Alsym Energy pushed sodium iron pyrophosphate chemistry for grid use. Its white paper, hosted by Volta Foundation in May 2026, argues this variant offers superior safety and cost in all environments. Unigrid, another U.S. player, eyes international off-takers. CleanTechnica reported the surge in January. Transportation remains secondary. Yet hybrids could pair sodium for cold-weather bursts with lithium for range.

Challenges persist. Sodium cells still cost more than lithium iron phosphate in many scenarios. Energy density trails top lithium chemistries. Production volumes remain tiny compared with lithium-ion. But 2026 marks a pivot. CATL’s factory output, GM’s prototypes, Peak’s installations, and policy pushes for supply-chain diversity accelerate adoption. Lithium stays king for premium vehicles. Sodium claims budget EVs, extreme climates, and stationary muscle.
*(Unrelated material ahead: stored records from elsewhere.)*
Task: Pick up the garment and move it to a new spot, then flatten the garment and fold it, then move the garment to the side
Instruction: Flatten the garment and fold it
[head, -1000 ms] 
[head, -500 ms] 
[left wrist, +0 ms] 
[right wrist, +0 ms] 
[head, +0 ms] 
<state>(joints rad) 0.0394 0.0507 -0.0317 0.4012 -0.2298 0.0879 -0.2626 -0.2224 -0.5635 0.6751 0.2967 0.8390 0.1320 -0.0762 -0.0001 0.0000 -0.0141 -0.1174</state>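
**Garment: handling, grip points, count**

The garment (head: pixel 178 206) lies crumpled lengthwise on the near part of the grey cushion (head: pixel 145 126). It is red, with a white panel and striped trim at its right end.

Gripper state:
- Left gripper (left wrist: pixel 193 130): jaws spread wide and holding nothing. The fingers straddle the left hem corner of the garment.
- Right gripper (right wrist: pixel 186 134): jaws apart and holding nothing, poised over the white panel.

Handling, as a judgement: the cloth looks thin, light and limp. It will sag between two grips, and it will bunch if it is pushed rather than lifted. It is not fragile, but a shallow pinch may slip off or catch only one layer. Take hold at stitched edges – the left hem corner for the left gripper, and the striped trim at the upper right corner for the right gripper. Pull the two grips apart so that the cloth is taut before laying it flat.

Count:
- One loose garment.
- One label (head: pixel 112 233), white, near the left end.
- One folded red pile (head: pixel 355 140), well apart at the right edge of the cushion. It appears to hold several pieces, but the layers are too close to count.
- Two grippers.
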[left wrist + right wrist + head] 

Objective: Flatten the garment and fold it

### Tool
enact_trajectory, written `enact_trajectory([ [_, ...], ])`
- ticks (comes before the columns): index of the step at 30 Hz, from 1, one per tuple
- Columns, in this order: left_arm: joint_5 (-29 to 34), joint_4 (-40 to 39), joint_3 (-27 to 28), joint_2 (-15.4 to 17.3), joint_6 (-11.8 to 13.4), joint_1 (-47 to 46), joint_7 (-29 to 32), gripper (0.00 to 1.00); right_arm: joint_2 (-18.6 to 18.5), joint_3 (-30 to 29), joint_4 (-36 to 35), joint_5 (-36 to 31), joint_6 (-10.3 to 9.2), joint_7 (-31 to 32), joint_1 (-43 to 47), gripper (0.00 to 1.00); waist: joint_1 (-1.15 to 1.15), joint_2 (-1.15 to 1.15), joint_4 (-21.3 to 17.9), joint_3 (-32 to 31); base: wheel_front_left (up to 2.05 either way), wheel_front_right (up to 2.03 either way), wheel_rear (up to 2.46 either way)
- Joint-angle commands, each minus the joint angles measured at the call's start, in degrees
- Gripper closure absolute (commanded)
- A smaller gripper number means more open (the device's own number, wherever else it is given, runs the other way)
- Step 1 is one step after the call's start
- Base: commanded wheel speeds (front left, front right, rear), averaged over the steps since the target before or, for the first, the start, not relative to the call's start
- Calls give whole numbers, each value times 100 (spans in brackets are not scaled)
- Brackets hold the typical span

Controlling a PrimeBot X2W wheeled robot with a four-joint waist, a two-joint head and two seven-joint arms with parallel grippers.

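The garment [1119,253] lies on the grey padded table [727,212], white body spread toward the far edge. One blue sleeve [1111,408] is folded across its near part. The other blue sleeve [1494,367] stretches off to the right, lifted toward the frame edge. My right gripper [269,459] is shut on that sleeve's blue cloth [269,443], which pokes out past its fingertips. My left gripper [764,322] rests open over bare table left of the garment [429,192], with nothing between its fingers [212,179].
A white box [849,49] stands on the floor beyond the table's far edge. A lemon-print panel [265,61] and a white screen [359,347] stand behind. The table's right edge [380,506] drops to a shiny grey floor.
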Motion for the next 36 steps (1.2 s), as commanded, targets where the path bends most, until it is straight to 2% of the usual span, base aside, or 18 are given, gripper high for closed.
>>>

So the battery mix diversifies. Each use case gets its chemistry. Sodium proves the model. Its ions flow. Its costs drop. Its safety record holds. The Changan sedan did not spin on ice. The grid batteries keep running without cooling fans. The sawed cell kept the bulb lit. These images stick. They signal a shift already underway. One that reaches EVs on dealer lots, solar farms feeding data centers, and homes storing cheap afternoon power. The numbers improve each quarter. The deployments multiply. Sodium has moved from laboratory curiosity to commercial contender.